Zaman zaman ağlarına köpek balığı takıldığını ancak balığın büyüklüğü karşısında şaşırdıklarını belirten Kertmez, "4 metre uzunluğunda ve 500 kilogram ağırlığındaki köpek balığı, daha sahile çıkarmadan kilosu 25 liradan alıcı buldu. Balığı satılması için Ankara'daki bir markete göndereceğiz'' dedi.

Erdemli Su Ürünleri Kooperatifi Başkanı Yalçın Sakın da bu mevsimde açıklarda balık avına çıkan trol teknelerinin ağlarına köpek balıkları takılabildiğini hatırlattı.

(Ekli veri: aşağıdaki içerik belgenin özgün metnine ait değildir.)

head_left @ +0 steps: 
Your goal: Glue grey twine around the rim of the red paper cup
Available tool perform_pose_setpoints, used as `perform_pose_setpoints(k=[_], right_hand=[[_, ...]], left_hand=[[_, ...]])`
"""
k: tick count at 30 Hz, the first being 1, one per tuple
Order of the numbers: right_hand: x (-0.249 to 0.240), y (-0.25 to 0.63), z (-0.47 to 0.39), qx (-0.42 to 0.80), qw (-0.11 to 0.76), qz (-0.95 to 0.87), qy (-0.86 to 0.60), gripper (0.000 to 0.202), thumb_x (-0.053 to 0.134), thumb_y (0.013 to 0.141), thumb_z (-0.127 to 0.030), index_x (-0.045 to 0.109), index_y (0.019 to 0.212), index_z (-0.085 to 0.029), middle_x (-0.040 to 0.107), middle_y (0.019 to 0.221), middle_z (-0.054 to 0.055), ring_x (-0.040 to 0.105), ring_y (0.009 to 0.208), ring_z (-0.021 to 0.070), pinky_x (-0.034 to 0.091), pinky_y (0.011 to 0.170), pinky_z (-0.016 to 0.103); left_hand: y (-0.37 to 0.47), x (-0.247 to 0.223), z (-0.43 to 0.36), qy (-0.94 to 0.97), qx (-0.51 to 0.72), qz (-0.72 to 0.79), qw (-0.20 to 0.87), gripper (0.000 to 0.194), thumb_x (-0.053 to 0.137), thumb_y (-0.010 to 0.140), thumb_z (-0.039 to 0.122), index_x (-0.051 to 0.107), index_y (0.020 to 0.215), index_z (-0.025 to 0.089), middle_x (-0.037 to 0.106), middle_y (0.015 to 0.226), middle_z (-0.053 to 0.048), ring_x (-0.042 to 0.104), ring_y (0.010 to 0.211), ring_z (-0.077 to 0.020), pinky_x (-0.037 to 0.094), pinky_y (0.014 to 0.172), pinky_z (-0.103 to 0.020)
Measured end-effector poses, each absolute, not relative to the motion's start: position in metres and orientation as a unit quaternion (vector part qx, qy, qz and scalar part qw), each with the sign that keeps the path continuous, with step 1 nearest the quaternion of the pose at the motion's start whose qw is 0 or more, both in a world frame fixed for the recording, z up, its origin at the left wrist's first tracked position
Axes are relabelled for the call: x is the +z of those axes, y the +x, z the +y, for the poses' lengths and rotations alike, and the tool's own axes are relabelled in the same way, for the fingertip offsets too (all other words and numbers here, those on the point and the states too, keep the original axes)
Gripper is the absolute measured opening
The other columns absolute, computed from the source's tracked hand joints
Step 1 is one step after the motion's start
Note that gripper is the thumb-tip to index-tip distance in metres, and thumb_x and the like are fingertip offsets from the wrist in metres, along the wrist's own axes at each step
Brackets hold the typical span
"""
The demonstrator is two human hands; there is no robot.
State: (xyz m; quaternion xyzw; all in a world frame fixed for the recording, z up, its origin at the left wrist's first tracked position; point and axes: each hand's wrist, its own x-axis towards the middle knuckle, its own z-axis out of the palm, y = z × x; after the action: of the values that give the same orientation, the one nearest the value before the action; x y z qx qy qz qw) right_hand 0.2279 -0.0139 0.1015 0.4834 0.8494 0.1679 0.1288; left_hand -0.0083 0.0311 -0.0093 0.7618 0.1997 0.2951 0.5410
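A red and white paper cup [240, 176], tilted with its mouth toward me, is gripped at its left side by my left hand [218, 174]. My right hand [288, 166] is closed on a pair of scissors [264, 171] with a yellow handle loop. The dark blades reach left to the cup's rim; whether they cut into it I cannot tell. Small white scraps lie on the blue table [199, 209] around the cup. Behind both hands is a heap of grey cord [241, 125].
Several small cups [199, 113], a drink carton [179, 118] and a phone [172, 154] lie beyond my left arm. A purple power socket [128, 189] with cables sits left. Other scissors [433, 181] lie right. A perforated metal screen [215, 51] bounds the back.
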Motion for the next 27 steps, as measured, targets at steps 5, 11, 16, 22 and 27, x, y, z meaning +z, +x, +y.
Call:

Ağa takılan balıkların kurtulamadığı için öldüğünü ifade eden Sakın, "Ölü köpek balığını geri denize atma gibi şansları olmadığı için arkadaşlarımız balığı alıp getiriyor. Yıllar önce bölgede çok olan köpek balıkları artık Akdeniz'de derin sularda nadiren görülüyor. Ortaya çıkanlar da balıkçı teknelerinin ağlarına takılıyor" diye konuştu.

- Balıkçı ağına amfora takıldı

İlçede denize açılan başka balıkçının ağına da biri 40, diğeri 60 santimetre uzunluğunda iki amfora (bir çeşit testi) takıldı.

Denizden yaklaşık 12 mil açıldıkları sırada yaklaşık 200 metre derinden ağlarına iki amfora takıldığını bildiren balıkçı Hüseyin Atsız, 40 ve 60 santimetre uzunluğundaki amforaları Mersin Müze Müdürlüğü'ne teslim edeceklerini kaydetti.

Balık avlarken zaman zaman bu tür amforalara rastladıklarını dile getiren Atsız, şunları söyledi:

''Bizler ekmeğini denizden kazanan insanlarız. Denizlerimizin temizliği ve içerisinde barındırdığı tarihi de önemsiyoruz. Erdemli bölgesi tarihi ve kültürel yapısıyla açık hava müzesi gibi. Tabi denizi de aynı durumda. Karadaki kültürel değerler ne kadar kıymetliyse denizdeki kültürel varlıklarımız da o derece kıymetli. Balıklar kadar denizden çıkan kültüre de o derece sahip çıkmak zorundayız. Eğer ağa takılan amforaları geri denize atsaydık mutlaka kırılıp tahrip olacaktı. İnsanlık vazifemizi yerine getirerek müze müdürlüğüne teslim ediyoruz. Sadece ben değil diğer balıkçı arkadaşlarımız da aynısını yapardı."